Confidence intervals for \(\lambda\) (large \(n\))

\(\hat{\lambda}=n/t\) is an unbiased estimator of \(\lambda\), and has estimated standard error \(ESE(\hat{\lambda})=\sqrt{\hat{\lambda}/t}.\)

It follows that a \(100(1-2\alpha)\) percent confidence interval for \(\lambda\) is given by \(\hat{\lambda}\pm z _\alpha ESE(\hat{\lambda})\), where \(z _\alpha\) is the appropriate percentage point from the standard Normal tables.

The \(\chi^2\) test

The chi-square test allows us to test a theory by comparing observed numbers with expected numbers.
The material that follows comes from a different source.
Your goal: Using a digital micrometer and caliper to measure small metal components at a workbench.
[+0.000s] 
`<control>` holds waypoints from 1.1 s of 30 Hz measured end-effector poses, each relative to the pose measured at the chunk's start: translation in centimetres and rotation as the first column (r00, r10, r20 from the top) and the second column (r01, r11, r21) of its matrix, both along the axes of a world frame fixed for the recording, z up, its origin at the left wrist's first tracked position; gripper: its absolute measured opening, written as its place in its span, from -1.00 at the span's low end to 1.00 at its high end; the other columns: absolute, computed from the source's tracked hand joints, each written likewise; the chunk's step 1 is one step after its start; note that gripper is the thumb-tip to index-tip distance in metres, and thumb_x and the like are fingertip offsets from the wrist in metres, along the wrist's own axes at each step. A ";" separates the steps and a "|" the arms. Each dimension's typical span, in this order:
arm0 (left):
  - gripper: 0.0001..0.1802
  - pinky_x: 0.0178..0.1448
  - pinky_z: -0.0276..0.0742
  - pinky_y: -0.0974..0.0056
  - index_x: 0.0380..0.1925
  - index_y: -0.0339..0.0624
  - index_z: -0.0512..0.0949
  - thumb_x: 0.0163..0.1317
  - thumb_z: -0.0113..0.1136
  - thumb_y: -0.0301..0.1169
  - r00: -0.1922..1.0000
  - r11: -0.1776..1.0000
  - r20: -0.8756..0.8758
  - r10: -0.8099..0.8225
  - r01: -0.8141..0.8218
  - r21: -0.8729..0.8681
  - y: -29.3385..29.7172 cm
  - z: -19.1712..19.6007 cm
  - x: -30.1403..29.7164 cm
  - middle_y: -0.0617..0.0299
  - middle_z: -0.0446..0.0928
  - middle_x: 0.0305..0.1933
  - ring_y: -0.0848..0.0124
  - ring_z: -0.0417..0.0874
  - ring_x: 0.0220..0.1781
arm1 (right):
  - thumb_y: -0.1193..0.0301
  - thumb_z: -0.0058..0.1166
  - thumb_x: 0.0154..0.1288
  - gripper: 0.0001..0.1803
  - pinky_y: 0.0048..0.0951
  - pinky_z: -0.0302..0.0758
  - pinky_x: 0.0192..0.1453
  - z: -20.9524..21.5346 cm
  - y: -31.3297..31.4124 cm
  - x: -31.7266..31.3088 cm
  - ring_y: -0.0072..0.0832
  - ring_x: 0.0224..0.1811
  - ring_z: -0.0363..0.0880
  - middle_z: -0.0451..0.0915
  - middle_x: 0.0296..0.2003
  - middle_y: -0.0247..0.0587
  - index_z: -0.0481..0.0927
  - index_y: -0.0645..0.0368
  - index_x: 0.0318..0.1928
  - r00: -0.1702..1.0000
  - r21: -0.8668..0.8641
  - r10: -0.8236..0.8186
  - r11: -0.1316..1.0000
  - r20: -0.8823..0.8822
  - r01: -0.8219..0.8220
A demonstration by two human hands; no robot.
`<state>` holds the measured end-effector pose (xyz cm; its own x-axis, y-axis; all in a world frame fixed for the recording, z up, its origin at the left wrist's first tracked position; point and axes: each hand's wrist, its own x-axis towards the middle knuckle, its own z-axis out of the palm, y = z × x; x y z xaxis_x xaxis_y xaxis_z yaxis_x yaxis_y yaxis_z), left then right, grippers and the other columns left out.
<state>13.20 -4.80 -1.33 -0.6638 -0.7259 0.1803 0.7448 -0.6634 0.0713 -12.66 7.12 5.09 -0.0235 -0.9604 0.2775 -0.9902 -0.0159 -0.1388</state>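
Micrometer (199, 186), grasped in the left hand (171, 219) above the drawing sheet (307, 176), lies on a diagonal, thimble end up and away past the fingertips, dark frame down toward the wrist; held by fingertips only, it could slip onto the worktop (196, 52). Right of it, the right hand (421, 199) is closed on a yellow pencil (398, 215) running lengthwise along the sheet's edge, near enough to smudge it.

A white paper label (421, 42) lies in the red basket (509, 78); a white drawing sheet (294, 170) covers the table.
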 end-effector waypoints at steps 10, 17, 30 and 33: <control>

Could any observed discrepancies from the theory be reasonably put down to chance? From a random sample, observe the number \(O_i\) falling into the \(i\)-th of \(k\) categories. Calculate \(E_i\), the expected numbers in each category \(i\), assuming the null hypothesis. Calculate the Pearson \(\chi^2\) statistic: \[\chi^2=\sum\limits_{i=1}^k \frac{(O_i-E_i)^2}{E_i}.\] For a large sample size and assuming the null hypothesis is true, then the \(\chi^2\) statistic has an approximate chi-squared distribution with \((k-1-p)\) degrees of freedom, where \(p\) is the number of parameters that have been estimated from the data, i.e. \(\chi^2\sim\chi^2_{k-1-p}\).